Et il l’avait fait… Il avait parlé. Maintenant, il se sentait plus en paix avec lui-même qu’il ne l’avait jamais été. Lorsqu’ils en avaient eu assez des sujets sérieux, Elijah s’était gentiment moqué de Matt concernant son insatiabilité au moment où ils s’étaient embrassés. Matt s’était mis à rougir et avait béni le fait qu’il soit au téléphone et que l’homme ne puisse pas le voir. Insatiable. Il l’était, indéniablement. Et si Elijah avait su ce qu’il avait fait, par deux fois, avant qu’il ne l’appelle, ses taquineries auraient été bien pires et n’auraient plus eu de limite.

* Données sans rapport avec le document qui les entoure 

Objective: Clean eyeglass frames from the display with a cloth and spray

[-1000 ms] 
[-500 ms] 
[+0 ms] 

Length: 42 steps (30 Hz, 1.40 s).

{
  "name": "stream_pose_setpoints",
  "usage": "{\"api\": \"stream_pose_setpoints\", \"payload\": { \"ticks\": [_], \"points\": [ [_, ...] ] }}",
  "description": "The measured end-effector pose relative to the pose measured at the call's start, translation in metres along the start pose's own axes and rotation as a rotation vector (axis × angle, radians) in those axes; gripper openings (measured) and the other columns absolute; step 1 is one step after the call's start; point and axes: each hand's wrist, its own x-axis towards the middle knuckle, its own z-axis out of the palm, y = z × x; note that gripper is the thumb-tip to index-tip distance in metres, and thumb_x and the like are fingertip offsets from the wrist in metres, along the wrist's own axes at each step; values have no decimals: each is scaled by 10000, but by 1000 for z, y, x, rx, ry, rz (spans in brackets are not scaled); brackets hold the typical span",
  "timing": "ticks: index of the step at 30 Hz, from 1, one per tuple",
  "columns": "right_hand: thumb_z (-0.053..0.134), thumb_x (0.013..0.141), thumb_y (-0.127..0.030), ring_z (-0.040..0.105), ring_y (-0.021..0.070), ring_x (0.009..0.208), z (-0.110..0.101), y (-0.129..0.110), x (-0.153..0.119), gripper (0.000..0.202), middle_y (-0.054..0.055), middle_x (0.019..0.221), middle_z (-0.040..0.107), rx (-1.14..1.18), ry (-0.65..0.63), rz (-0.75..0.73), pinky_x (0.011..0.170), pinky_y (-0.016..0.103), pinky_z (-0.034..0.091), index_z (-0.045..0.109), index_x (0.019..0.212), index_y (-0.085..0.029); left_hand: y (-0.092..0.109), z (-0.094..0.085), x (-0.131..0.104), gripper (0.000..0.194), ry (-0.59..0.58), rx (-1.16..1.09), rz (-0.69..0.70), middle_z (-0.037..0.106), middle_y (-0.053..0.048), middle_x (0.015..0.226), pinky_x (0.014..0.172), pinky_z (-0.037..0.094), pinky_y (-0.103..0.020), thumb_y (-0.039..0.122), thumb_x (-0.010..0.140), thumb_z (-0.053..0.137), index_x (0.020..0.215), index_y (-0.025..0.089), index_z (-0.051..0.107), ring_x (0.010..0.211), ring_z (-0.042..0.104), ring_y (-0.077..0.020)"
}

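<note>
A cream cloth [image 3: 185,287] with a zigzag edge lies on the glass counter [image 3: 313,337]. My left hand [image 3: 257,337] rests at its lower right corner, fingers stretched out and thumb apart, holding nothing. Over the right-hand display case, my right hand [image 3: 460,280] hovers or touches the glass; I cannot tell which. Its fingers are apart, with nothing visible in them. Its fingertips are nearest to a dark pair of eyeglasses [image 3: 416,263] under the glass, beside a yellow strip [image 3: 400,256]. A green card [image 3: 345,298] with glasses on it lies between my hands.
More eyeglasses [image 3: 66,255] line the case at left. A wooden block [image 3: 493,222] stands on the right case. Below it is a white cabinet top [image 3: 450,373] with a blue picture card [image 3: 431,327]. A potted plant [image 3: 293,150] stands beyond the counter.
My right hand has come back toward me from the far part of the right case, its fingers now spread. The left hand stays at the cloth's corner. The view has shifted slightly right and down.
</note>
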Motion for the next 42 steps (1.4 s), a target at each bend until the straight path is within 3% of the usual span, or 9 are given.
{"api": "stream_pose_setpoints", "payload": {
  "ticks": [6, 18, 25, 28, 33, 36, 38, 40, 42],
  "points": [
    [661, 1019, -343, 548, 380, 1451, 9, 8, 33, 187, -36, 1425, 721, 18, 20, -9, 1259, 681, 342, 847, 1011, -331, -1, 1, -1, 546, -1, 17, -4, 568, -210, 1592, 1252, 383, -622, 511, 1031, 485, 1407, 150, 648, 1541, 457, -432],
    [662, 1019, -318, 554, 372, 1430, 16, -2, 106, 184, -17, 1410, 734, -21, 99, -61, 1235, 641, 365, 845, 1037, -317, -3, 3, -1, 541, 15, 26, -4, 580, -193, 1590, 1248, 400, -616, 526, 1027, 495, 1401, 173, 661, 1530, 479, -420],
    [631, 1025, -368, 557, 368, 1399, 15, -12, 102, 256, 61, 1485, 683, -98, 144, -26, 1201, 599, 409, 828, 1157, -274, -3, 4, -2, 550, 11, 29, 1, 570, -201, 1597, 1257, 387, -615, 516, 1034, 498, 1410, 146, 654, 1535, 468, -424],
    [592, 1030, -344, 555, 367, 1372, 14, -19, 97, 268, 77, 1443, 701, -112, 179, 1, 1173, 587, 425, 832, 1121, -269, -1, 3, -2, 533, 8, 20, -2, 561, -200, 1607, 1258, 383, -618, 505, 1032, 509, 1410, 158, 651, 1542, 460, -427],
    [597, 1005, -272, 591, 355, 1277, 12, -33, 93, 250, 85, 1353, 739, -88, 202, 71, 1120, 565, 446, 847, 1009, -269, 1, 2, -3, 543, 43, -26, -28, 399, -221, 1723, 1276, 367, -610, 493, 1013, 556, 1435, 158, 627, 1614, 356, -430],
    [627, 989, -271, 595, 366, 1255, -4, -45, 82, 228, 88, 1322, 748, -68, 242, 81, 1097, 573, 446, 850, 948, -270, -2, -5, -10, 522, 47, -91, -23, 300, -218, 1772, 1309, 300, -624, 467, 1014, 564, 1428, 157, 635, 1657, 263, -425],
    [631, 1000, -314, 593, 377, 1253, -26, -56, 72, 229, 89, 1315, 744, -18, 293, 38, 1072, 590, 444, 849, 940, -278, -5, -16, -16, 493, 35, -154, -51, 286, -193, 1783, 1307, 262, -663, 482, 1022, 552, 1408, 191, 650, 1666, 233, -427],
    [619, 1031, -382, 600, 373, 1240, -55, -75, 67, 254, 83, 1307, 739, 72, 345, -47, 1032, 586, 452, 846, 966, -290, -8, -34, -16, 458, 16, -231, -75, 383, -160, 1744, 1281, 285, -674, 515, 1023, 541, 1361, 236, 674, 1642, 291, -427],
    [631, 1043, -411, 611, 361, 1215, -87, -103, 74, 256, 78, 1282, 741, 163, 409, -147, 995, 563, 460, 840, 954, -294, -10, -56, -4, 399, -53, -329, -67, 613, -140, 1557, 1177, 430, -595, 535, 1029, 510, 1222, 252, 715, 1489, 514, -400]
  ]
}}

Avec une hargne vengeresse, Matt décida de changer d’exercice: les poids ne lui suffisaient pas. Il eut vite fait de les déposer et de quitter le banc de musculation. Assis dans son fauteuil, il roula jusqu’au vélo stationnaire adapté. Un peu de cardio… pousser son corps au maximum de ses capacités. Il s’installa et commença à pédaler de ses mains. Cependant, rien n’y fit. Dans sa tête, il entendait de nouveau la voix d’Elijah qui lui avait murmuré hier soir des propos grivois et évocateurs au téléphone, ce qui avait irrévocablement provoqué une nouvelle érection à Matt.

Trois! Songea l’ancien soldat. Trois putains d’érections dans la même soirée. Si ce n’était que ça… non, il s’était branlé comme un malade les trois fois. Il n’en revenait tout simplement pas. Ce genre de truc ne lui était jamais arrivé auparavant. Elijah le rendait complètement cinglé.

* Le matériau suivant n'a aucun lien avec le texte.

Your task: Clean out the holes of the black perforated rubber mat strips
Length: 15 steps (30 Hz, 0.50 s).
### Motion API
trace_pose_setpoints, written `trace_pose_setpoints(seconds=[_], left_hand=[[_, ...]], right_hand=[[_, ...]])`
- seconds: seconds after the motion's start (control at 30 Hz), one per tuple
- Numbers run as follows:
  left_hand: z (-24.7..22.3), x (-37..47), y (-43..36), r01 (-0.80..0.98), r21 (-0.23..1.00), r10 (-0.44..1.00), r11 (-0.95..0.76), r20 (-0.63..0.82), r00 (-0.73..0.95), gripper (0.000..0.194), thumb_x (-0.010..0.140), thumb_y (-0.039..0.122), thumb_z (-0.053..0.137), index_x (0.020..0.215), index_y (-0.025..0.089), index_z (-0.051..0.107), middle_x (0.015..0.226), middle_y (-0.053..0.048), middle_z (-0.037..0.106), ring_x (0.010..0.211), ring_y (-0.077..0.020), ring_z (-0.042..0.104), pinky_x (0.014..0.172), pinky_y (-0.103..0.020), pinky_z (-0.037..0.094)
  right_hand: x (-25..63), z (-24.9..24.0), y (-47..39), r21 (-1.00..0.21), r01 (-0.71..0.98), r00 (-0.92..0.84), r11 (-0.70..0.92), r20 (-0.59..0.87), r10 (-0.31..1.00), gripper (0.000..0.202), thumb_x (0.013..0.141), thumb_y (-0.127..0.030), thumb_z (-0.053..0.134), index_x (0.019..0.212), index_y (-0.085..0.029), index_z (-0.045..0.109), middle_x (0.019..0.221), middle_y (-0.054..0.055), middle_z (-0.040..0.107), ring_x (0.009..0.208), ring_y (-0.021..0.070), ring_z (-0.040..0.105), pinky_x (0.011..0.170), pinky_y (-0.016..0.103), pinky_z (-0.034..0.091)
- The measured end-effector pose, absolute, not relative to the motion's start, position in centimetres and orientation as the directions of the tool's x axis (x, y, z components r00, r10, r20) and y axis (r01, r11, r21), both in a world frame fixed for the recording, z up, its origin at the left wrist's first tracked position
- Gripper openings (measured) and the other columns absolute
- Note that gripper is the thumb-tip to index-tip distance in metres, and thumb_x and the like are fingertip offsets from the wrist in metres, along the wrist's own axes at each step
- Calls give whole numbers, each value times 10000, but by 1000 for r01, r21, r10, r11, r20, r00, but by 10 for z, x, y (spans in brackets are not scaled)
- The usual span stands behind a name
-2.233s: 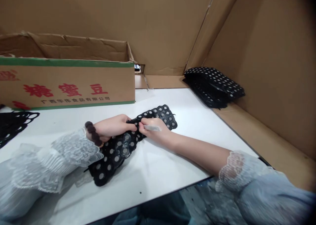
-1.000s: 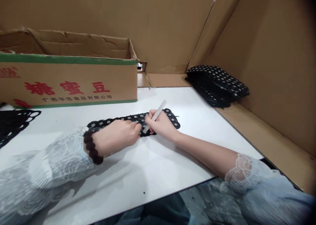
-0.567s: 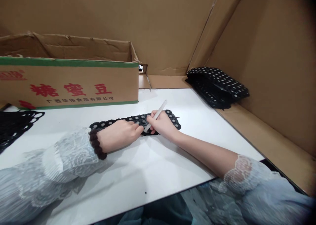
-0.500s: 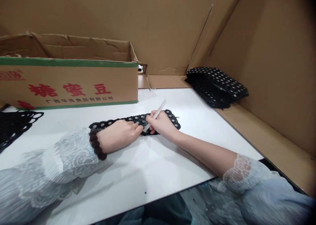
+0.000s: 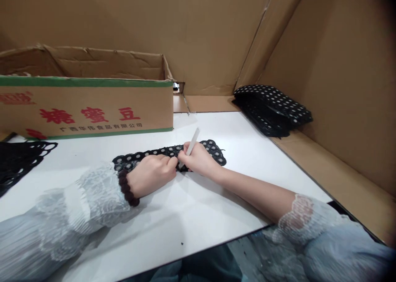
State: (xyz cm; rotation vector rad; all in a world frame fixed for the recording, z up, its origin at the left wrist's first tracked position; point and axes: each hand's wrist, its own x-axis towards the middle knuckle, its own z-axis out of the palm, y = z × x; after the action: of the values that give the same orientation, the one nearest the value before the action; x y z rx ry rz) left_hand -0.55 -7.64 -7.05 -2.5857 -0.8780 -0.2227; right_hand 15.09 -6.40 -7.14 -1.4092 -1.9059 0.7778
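Note:
A black strip with rows of pale round dots lies flat across the white table. My right hand is closed around a slim whitish translucent stick, which leans with its lower end at the strip's near edge. Just left of it, my left hand rests on the strip with its fingers curled together at that same edge. What the left fingertips pinch, if anything, is hidden. Both hands nearly touch.
An open cardboard box with green edges and red lettering stands back left. Black netting lies at the left edge. Folded black dotted pieces are heaped at the back right. Tall cardboard walls enclose the table.
My right hand and the stick have shifted slightly left, and the stick stands more upright. My left hand has barely moved; the view has tilted a little.

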Motion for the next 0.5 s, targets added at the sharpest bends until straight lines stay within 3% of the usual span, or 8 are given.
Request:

Une traînée de sueur coula le long de sa tempe. Matt accéléra la cadence. Peut-être que s’il s’épuisait suffisamment, il parviendrait enfin à dompter son corps rebelle. Il ne tenait pas à ce que son membre se mette au garde-à-vous à chaque fois qu’il voyait Elijah; ça deviendrait vite un enfer. Il espérait bien qu’avec le temps, ses ardeurs se calmeraient!

Au bout de trente minutes, il arrêta, la respiration rauque et les batteries à plat. Il n’en pouvait plus. Les yeux clos, il laissa sa tête aller vers l’arrière et sursauta quand la voix d’Elijah résonna tout près de lui.

— Tu as décidé de commencer sans moi?

— Pas de commencer… De faire tout l’entraînement. (Matt afficha une expression malicieuse en jetant un regard à Elijah.) J’aurai droit à un massage de ces mains magiques? Poursuivit-il tout en sachant qu’il jouait avec le feu en faisant une telle requête.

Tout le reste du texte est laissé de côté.